Gedanken zum 3. Adventsonntag von Bischof Benno Elbs

„Der Advent ist eine Zeit der Erschütterung“, schreibt der Jesuit Alfred Delp im Dezember 1944. Wer könnte es besser wissen als er? Als er diese Zeilen zu Papier bringt, sitzt er, von den Nazis verhaftet, im Gefängnis. Wenige Wochen später, am 2. Februar 1945, wird er hingerichtet. Von der Erschütterung über seine Verhaftung und vom Schicksal, das ihm droht, aber auch von einem unglaublich tiefen Gottvertrauen geben seine Aufzeichnungen aus der Haft Auskunft: Dokumente, die einen sprachlos zurücklassen.

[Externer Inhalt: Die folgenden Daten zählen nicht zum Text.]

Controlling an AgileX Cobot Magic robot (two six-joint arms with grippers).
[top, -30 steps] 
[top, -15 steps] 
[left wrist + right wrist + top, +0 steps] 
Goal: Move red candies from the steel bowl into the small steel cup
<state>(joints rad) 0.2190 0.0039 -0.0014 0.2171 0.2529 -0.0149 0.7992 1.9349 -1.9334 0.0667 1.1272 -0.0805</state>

Der Advent als eine Zeit der Erschütterung: Empfinden wir es nicht auch heute so? Was P. Alfred Delp mit Blick auf seine Zeit schreibt, gilt auch heute und wohl zu jeder Zeit: „So viel Mut bedarf der Stärkung, so viel Verzweiflung der Tröstung, so viel Einsamkeit schreit nach dem befreienden Wort.“

Gedämpfte Freude

Dass wir morgen den Sonntag Gaudete (dt. „Freut euch“) feiern, an dem ein Vorgeschmack auf die Freude des Weihnachtsfestes spürbar werden soll, mag da so gar nicht ins Bild passen. „Juble, Tochter Zion! Jauchze, Israel! Freu dich und frohlocke von ganzem Herzen!“ Wer kann in diesen Jubelchor des Propheten Zefanja schon einstimmen? Freude lässt sich nicht verordnen. Und es gibt viele Menschen, die derzeit nichts zu lachen haben. Freude aber ist mehr als Spaß, mehr als ein gekünstelter Grinser, mehr als ein lautes Lachen nach einem guten Witz. Es gibt so etwas wie eine tief verwurzelte Freude, die zur Lebenshaltung werden kann. Sie äußert sich in Zuversicht, einer positiven Lebenseinstellung, ganz besonders aber in dem Antrieb, anderen etwas Gutes zu tun.

Adventgestalten

Wir brauchen Menschen, die Freude und Hoffnung hineinsprechen in die Not der Zeit. Die großen Adventgestalten, die uns in der Bibel begegnen, können hier Vorbilder sein. Ein Johannes der Täufer, der andere groß werden lässt und eine gute Zukunft ankündigt. Der Engel Gabriel, der Maria eine gute Nachricht bringt. Oder auch Maria selbst, die sich für Gott zur Verfügung stellt und damit Brücken schlägt zwischen Gott und Mensch, zwischen Mensch und Mensch. Solche Hoffnungskeime sind wie Samenkörner, die irgendwann aufgehen, und sei es unbemerkt mitten in der Nacht.

Adventgestalten brauchen wir auch heute: Menschen, die Halt schenken in haltlosen Zeiten. Damit ihre Worte und ihr Einsatz auch bei uns auf fruchtbaren Boden fallen können, dürfen wir nicht müde werden, unser Herz offen zu halten: für Stille inmitten eines dauerbeschallten Alltags; für Freundschaft, die das Zusammengehören und Zusammenhalten großschreibt; für Liebe, die jenseits von Kitsch und Gefühlsduselei Gräben überwindet und Einheit schafft. Nur so können wir zu einer neuen Gesprächskultur finden, die getragen ist von Respekt und Achtung vor einer anderen Meinung.  

Geben wir Stille, Freundschaft und Liebe mehr Raum, kann sich der Advent von einer Zeit der Erschütterung hin zu einer gnadenvollen Zeit für uns alle wandeln. Denn: „Der Advent ist bei allem Ernst auch eine geborgene Zeit.“ Auch dieser Satz stammt von P. Alfred Delp. Und er passt gut zu einem Gedanken, der vor kurzem in einem Gespräch mit Priestern gefallen ist: „Hoffnung schenken können wir immer.“ Ein gutes Programm – nicht nur für den diesjährigen Advent.